I want to make some experiments with threads and multiprocessing in Python. For that purpose I need a function which emulates long-running cpu-bound process. I want to manually set process time to about 5 secs. The function I created:
def long_running_cpu_bound_function():
print(f"Started at {datetime.now()}")
time.sleep(5)
print(f"Executed at {datetime.now()}")
But when I run this function with 2 processes:
with concurrent.futures.ThreadPoolExecutor(max_workers=2) as executor:
executor.submit(long_running_cpu_bound_function)
executor.submit(long_running_cpu_bound_function)
I get the overall time about 5 seconds instead of expected 10 seconds, which I will have for real cpu-bound function because of GIL.
How do I emulate long-running cpu-bound process correctly?

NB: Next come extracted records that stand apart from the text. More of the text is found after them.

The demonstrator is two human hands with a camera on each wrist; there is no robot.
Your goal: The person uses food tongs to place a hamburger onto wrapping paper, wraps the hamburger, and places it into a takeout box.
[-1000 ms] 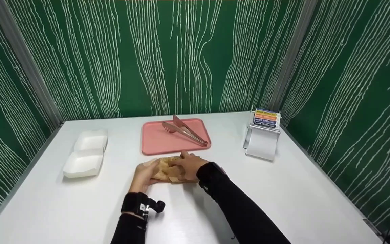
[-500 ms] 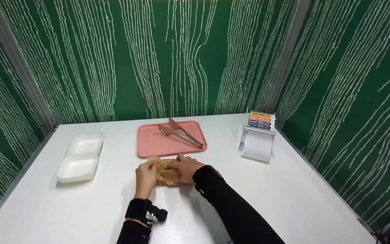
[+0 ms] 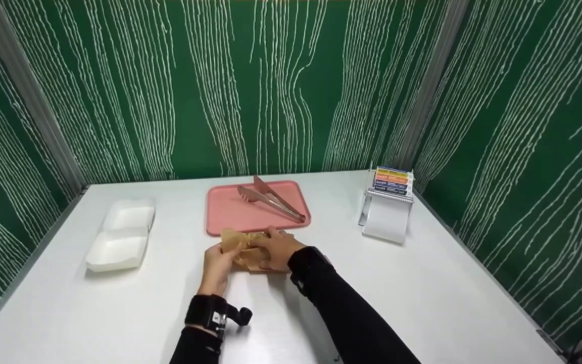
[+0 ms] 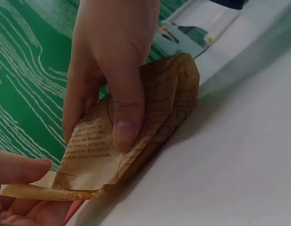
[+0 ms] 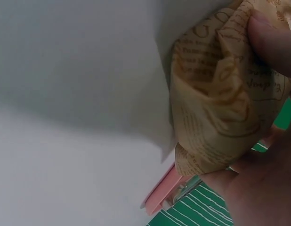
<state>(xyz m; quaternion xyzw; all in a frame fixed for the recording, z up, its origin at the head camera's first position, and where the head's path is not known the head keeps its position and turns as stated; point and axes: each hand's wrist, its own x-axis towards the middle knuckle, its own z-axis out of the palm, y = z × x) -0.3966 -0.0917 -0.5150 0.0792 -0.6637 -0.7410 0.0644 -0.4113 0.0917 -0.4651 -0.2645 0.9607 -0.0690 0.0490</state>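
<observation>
Brown paper bundle [image 5: 214, 113], one, clamped in left hand [image 3: 217, 267] and right hand [image 3: 282, 249], one grip each

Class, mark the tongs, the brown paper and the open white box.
Tongs [image 3: 280, 208], head view: one arm.
Brown paper [image 5: 214, 115], right wrist view: printed side.
Open white box [image 3: 118, 247], head view: near half's inside.

L hand [image 3: 217, 268] & R hand [image 3: 282, 247]: 2 hands total. Qty. of printed paper wrap [image 3: 254, 259]: 1. Tray [image 3: 225, 217]: 1. Tongs [image 3: 274, 203]: 1 pr. Open box [image 3: 117, 248]: 1, w/ 2 halves. Dispenser [image 3: 389, 195]: 1, w/ 1 paper sheet [image 3: 387, 220] & min. 4 col. labels [image 3: 391, 181]. Blk. sleeves [image 3: 361, 308]: 2. Table [image 3: 422, 303]: 1.
</observation>
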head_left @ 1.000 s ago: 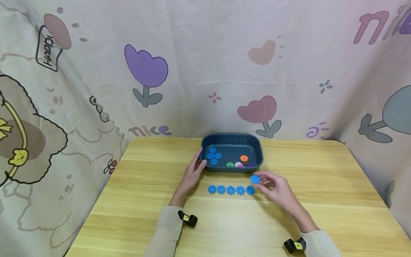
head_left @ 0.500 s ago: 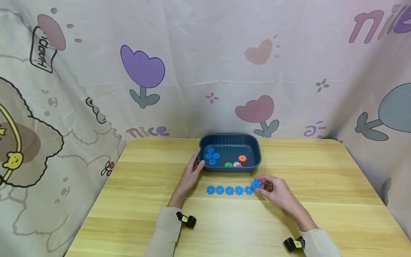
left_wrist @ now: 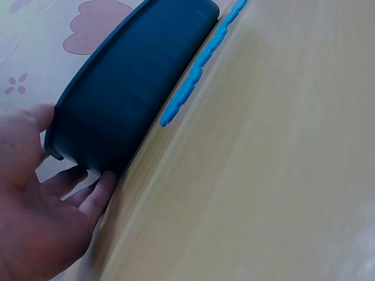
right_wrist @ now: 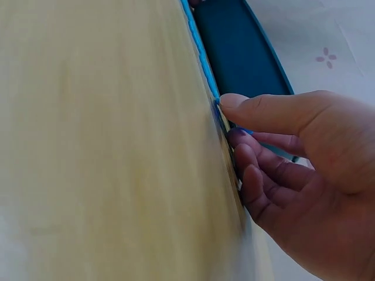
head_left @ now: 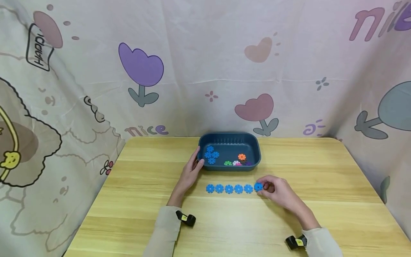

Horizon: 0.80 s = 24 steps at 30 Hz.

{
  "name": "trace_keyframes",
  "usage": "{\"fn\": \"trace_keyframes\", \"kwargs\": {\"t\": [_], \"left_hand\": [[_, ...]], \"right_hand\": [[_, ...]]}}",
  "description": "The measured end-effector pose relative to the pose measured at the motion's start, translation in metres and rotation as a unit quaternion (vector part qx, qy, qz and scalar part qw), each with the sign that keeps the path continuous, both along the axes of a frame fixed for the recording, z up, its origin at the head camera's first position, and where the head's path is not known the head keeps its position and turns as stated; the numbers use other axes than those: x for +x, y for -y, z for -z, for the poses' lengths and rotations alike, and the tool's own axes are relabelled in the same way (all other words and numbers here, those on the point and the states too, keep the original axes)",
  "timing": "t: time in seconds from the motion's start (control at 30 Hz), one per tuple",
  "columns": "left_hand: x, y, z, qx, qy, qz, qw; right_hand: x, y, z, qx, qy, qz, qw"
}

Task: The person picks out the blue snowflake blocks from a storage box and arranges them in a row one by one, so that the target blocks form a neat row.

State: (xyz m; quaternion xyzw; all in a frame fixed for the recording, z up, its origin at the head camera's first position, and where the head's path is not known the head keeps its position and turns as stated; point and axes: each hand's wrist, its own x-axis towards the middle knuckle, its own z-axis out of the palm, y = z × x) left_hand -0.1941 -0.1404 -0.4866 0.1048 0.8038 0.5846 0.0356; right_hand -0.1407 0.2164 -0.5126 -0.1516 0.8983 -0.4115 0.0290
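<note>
My right hand (head_left: pixel 280 190) pinches a blue snowflake disc (head_left: pixel 258 187) between thumb and fingers, at the right end of a row of matching blue snowflake discs (head_left: pixel 229 189). The disc sits low at the tabletop, just beside its neighbour. In the right wrist view the thumb (right_wrist: pixel 263 112) largely covers it. Behind the row stands a dark blue rectangular tray (head_left: pixel 229 168). My left hand (head_left: pixel 189 176) holds the tray's left end; in the left wrist view its thumb is at the rim and the other fingers (left_wrist: pixel 98 196) lie against the lower side.
Inside the tray, several blue discs (head_left: pixel 211 155) lie at the left. An orange disc (head_left: pixel 242 157), a green disc (head_left: pixel 228 163) and a few other colours lie toward the right. The wooden table (head_left: pixel 144 200) meets a printed cloth (head_left: pixel 192 71) behind the tray.
My right hand has brought the blue snowflake disc from near the tray's front right corner down and slightly right, to the end of the row. The left hand has kept its hold on the tray.
</note>
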Motion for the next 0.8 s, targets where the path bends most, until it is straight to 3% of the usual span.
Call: {"fn": "trace_keyframes", "kwargs": {"t": [0.8], "left_hand": [[0.0002,0.0006,-0.0014,0.000,-0.007,0.008,0.9999]], "right_hand": [[0.0001,-0.0002,0.0036,0.012,-0.015,-0.004,1.000]]}}
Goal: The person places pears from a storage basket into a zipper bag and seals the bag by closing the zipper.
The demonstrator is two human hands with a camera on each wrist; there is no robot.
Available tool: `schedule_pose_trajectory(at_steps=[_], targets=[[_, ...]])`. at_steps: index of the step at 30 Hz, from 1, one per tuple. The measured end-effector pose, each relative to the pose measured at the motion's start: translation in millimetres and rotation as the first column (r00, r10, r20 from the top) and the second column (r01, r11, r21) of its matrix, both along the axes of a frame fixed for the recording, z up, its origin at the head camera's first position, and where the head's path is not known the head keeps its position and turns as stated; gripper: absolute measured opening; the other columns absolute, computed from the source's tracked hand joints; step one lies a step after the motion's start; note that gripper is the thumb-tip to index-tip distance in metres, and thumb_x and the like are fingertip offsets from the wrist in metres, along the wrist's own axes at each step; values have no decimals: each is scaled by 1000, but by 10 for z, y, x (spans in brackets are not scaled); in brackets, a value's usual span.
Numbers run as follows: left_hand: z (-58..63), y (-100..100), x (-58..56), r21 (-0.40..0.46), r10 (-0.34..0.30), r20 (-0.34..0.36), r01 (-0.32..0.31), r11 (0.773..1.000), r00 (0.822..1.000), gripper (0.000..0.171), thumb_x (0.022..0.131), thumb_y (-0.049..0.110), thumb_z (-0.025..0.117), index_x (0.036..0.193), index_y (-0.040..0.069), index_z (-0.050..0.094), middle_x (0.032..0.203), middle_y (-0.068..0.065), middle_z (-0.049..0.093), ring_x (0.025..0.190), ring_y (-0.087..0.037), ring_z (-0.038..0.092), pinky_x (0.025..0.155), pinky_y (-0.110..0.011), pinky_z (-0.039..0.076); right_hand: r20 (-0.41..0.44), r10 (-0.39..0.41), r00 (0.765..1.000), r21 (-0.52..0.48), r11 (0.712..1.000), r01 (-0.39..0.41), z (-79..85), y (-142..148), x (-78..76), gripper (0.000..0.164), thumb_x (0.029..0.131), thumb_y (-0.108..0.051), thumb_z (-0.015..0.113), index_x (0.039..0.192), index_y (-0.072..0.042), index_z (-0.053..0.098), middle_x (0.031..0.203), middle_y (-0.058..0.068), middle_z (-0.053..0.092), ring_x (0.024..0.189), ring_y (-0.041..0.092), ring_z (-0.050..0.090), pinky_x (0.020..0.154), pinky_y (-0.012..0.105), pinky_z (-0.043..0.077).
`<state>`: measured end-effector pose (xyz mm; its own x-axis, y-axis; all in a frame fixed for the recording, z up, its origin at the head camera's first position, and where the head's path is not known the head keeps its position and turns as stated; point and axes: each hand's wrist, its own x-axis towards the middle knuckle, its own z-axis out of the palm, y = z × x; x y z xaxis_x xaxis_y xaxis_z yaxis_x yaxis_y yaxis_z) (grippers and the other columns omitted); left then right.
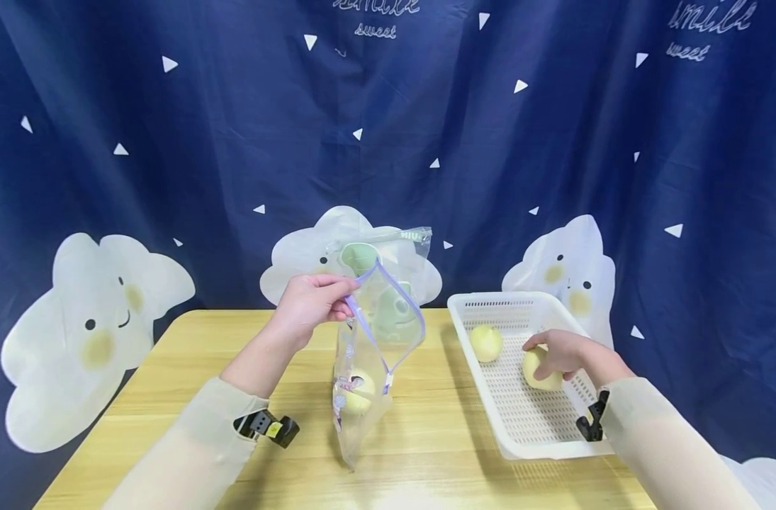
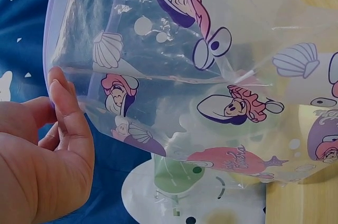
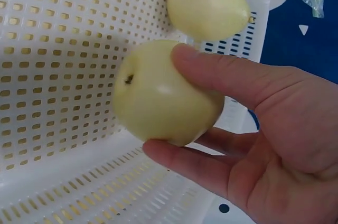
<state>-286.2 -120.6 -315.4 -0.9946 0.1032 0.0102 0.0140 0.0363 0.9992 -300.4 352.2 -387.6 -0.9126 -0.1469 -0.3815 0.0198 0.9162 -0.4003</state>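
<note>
Pale-yellow round fruit [image 3: 158, 97] — in white perforated plastic basket [image 1: 553, 450], gripped by my right hand [image 3: 285, 134]; clear printed plastic bag [image 2: 211, 76] — purple rim [image 2: 49, 28] pinched by my left hand [image 1: 314, 303], liable to sag if pinch slips.

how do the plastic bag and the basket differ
The bag is clear, printed and purple-edged; the basket is white with rows of slots. The left hand holds the bag up by its mouth; the basket stands on the table. Both are open and contain pale yellow fruit.
</note>
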Motion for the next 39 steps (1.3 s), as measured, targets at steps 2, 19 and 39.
schedule_pose_trajectory(at_steps=[2,19,39], targets=[[-1,2,1,2,1,2,-1,1000,1000,26,103,13,76,117,-9,76,66,3,69,57,-4,66,63,-17,61,-46,22,999,-2,1000,-22,17,-9,11,67,87,-6,89,148,1,63,130,26,64,81,22,59,66,35,57],[-21,18,10,13,0,2,0,1000,1000,29,103,12,75,121,-10,75,66,3,68,57,-4,66,63,-16,61,-685,18,729,-127,982,-143,371,-451,126,66,92,-10,88,152,-7,62,151,33,55,135,57,56,107,71,53],[18,34,20,12,-15,2,15,1000,1000,27,103,13,76,119,-9,77,67,2,70,57,-4,67,62,-16,61,-974,185,131,90,845,-526,823,-1616,542,71,76,6,96,140,-13,71,152,31,56,136,46,64,98,54,63]])
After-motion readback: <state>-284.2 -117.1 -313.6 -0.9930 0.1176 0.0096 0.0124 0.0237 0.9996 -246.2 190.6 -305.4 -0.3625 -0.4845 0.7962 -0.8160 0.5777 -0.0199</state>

Do some actual computation in a loop (search for the greatest prime number? Calculate digits of Pi? Just increment a counter?) and periodically check the elapsed time. Bail out after five seconds.
import time
...
start_time = time.time()
while (time.time() - start_time) <= 5.0:
...do another computation step...
That's for five seconds of real time. If you want to limit the total CPU time used by the whole process, then call time.process_time()
instead of calling time.time()
.
If you want to limit the CPU time used by just the one thread, then I invite you to read the documentation for the time
module. (Hint: search for "thread_id" and then for "clk_id".)